Goal of the exercise — Every line below needs to be reproduced exactly.

Information provided —
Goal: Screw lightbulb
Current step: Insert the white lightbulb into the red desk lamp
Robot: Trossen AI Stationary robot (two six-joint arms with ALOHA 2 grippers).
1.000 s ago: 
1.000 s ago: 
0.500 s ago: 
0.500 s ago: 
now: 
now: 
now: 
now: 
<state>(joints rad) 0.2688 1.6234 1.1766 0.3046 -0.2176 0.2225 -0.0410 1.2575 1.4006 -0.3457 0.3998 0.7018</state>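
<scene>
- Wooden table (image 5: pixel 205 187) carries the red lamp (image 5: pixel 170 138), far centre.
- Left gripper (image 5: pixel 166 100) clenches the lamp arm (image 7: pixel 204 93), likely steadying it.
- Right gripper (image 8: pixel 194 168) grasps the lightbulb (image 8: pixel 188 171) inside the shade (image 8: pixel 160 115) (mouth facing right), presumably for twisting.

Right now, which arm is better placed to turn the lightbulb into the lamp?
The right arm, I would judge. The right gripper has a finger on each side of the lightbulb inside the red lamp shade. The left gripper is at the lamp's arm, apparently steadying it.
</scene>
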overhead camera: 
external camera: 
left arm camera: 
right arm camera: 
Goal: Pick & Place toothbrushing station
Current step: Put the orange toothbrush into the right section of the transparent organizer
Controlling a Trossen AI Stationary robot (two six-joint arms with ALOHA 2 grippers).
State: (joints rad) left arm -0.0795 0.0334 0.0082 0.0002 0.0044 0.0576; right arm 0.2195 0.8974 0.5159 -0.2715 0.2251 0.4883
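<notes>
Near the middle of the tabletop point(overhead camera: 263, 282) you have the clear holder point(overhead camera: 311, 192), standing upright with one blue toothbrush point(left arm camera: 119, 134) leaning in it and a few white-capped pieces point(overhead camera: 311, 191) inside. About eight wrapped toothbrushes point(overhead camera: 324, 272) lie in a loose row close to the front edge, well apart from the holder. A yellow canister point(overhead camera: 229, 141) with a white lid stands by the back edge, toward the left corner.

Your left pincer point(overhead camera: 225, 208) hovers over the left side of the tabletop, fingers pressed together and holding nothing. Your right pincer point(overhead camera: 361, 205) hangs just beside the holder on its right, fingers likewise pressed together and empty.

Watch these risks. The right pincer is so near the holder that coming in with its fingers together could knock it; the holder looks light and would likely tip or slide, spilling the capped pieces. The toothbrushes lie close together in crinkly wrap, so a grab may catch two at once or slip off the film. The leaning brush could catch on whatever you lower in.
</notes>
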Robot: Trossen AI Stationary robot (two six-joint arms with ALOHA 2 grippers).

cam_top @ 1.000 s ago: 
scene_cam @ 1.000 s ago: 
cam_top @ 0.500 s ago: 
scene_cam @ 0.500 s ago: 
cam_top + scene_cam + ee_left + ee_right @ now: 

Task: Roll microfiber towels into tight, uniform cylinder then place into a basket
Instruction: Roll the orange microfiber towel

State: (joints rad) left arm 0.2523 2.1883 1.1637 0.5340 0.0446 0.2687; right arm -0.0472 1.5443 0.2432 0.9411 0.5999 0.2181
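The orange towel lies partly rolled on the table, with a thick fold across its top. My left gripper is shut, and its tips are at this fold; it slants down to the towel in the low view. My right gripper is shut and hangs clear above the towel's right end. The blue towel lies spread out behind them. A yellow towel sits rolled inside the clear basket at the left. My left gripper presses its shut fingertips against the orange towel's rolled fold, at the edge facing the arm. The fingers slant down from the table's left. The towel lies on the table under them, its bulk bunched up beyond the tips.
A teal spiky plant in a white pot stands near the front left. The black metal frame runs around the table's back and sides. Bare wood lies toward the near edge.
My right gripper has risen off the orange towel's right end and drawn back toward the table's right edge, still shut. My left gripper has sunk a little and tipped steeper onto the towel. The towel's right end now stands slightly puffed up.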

Reply to the exercise —
Goal: Screw lightbulb
Current step: Insert the white lightbulb into the red desk lamp
Robot: Trossen AI Stationary robot (two six-joint arms with ALOHA 2 grippers).
1.000 s ago: 
1.000 s ago: 
0.500 s ago: 
0.500 s ago: 
now: 
now: 
now: 
now: 
<state>(joints rad) 0.2688 1.6234 1.1766 0.3046 -0.2176 0.2225 -0.0410 1.2575 1.4006 -0.3457 0.3998 0.7018</state>
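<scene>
- Wooden table (image 5: pixel 205 187) carries the red lamp (image 5: pixel 170 138), far centre.
- Left gripper (image 5: pixel 166 100) clenches the lamp arm (image 7: pixel 204 93), likely steadying it.
- Right gripper (image 8: pixel 194 168) grasps the lightbulb (image 8: pixel 188 171) inside the shade (image 8: pixel 160 115) (mouth facing right), presumably for twisting.

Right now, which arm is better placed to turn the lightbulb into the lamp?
The right arm, I would judge. The right gripper has a finger on each side of the lightbulb inside the red lamp shade. The left gripper is at the lamp's arm, apparently steadying it.
</scene>
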overhead camera: 
external camera: 
left arm camera: 
right arm camera: 
Goal: Pick & Place toothbrushing station
Current step: Put the orange toothbrush into the right section of the transparent organizer
Controlling a Trossen AI Stationary robot (two six-joint arms with ALOHA 2 grippers).
State: (joints rad) left arm -0.0795 0.0334 0.0082 0.0002 0.0044 0.0576; right arm 0.2195 0.8974 0.5159 -0.2715 0.2251 0.4883
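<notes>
Near the middle of the tabletop point(overhead camera: 263, 282) you have the clear holder point(overhead camera: 311, 192), standing upright with one blue toothbrush point(left arm camera: 119, 134) leaning in it and a few white-capped pieces point(overhead camera: 311, 191) inside. About eight wrapped toothbrushes point(overhead camera: 324, 272) lie in a loose row close to the front edge, well apart from the holder. A yellow canister point(overhead camera: 229, 141) with a white lid stands by the back edge, toward the left corner.

Your left pincer point(overhead camera: 225, 208) hovers over the left side of the tabletop, fingers pressed together and holding nothing. Your right pincer point(overhead camera: 361, 205) hangs just beside the holder on its right, fingers likewise pressed together and empty.

Watch these risks. The right pincer is so near the holder that coming in with its fingers together could knock it; the holder looks light and would likely tip or slide, spilling the capped pieces. The toothbrushes lie close together in crinkly wrap, so a grab may catch two at once or slip off the film. The leaning brush could catch on whatever you lower in.
</notes>
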Robot: Trossen AI Stationary robot (two six-joint arms with ALOHA 2 grippers).

cam_top @ 1.000 s ago: 
scene_cam @ 1.000 s ago: 
cam_top @ 0.500 s ago: 
scene_cam @ 0.500 s ago: 
cam_top + scene_cam + ee_left + ee_right @ now: 

Task: Roll microfiber towels into tight, uniform cylinder then place into a basket
Instruction: Roll the orange microfiber towel

State: (joints rad) left arm 0.2523 2.1883 1.1637 0.5340 0.0446 0.2687; right arm -0.0472 1.5443 0.2432 0.9411 0.5999 0.2181
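The orange towel lies partly rolled on the table, with a thick fold across its top. My left gripper is shut, and its tips are at this fold; it slants down to the towel in the low view. My right gripper is shut and hangs clear above the towel's right end. The blue towel lies spread out behind them. A yellow towel sits rolled inside the clear basket at the left. My left gripper presses its shut fingertips against the orange towel's rolled fold, at the edge facing the arm. The fingers slant down from the table's left. The towel lies on the table under them, its bulk bunched up beyond the tips.
A teal spiky plant in a white pot stands near the front left. The black metal frame runs around the table's back and sides. Bare wood lies toward the near edge.
My right gripper has risen off the orange towel's right end and drawn back toward the table's right edge, still shut. My left gripper has sunk a little and tipped steeper onto the towel. The towel's right end now stands slightly puffed up.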

Here the exercise is finished.